Нападение Лиодора и Булыгина не повторилось. Они удовольствовались получением своих денег из банка и пропали в Кунаре. Дом и остальное движимое подлежало публичной продаже для удовлетворения кредиторов. Разорение получалось полное, так что у Харитона Артемьича не оставалось даже своего угла. Тут уж над ним сжалились дочери и в складчину уплатили следовавшую кредиторам восьмую часть. Отказалась уплатить свою часть только одна писариха Анна.

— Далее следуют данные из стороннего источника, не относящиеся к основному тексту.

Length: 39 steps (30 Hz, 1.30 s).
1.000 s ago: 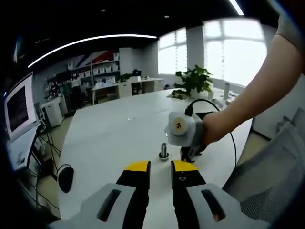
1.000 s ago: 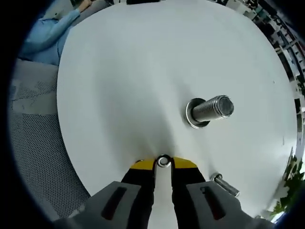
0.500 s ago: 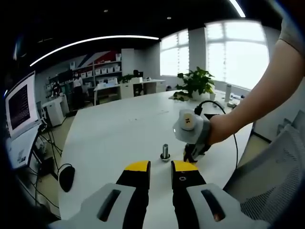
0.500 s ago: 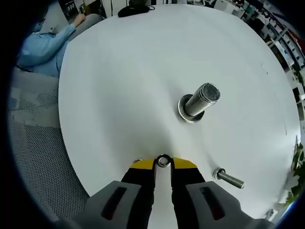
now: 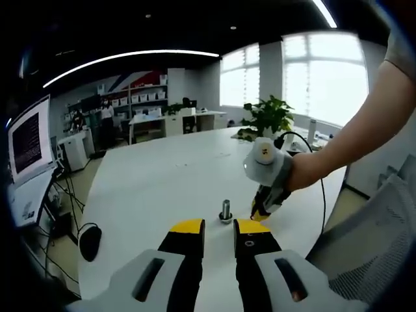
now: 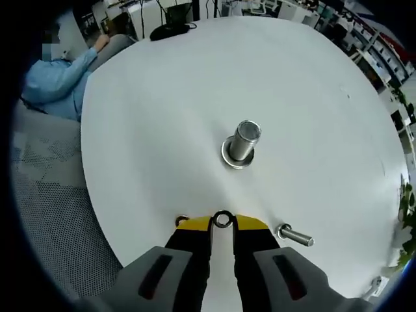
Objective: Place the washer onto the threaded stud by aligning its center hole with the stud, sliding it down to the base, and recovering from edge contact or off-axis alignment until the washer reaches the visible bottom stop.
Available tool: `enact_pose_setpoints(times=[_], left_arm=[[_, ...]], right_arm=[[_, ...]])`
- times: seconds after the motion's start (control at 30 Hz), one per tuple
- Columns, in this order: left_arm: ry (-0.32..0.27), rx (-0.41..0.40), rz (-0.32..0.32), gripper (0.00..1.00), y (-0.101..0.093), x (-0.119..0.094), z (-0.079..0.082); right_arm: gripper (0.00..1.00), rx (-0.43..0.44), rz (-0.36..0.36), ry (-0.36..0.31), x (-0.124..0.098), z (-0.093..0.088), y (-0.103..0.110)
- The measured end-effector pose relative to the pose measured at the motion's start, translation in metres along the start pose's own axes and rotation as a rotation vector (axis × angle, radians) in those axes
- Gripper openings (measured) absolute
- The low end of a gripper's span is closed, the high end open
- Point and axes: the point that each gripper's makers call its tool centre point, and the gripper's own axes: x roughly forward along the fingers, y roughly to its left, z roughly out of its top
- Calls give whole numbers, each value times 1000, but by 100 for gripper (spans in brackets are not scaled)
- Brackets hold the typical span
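A short threaded stud stands upright on a wide base flange in the middle of the white round table. My right gripper is shut on a small metal washer, held on edge between the yellow tips, above the table and short of the stud. In the left gripper view the stud stands just past my left gripper, whose jaws stand slightly apart with nothing between them. The right gripper hangs just right of the stud, tips pointing down.
A loose bolt lies on the table right of my right jaws. A small ring peeks out beside the left jaw. A person in a blue sleeve and a mesh chair are at the table's edge. A mouse lies left.
The right gripper has lifted and drawn back from the stud with the washer, so the stud looks smaller and more end-on. The left gripper has barely moved.
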Motion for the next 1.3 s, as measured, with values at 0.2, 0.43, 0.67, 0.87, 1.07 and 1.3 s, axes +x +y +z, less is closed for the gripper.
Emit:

-- Просто не понимаю, что сделалось с женой, -- удивлялся Замараев, разводя руками. -- Уж я как ее уговаривал: не бери мамынькиных денег. Проживем без них... А разве с бабой сговоришь?
Молва приписывала всю механику малыгинского завещания именно Замараеву, и он всячески старался освободить себя от этого обвинения. Вообще положение малыгинских зятьев было довольно щекотливое, и они не любили, когда речь заходила о наследстве. Все дело они сваливали довольно бессовестно на жен, даже Галактион повторял вместе с другими это оправдание.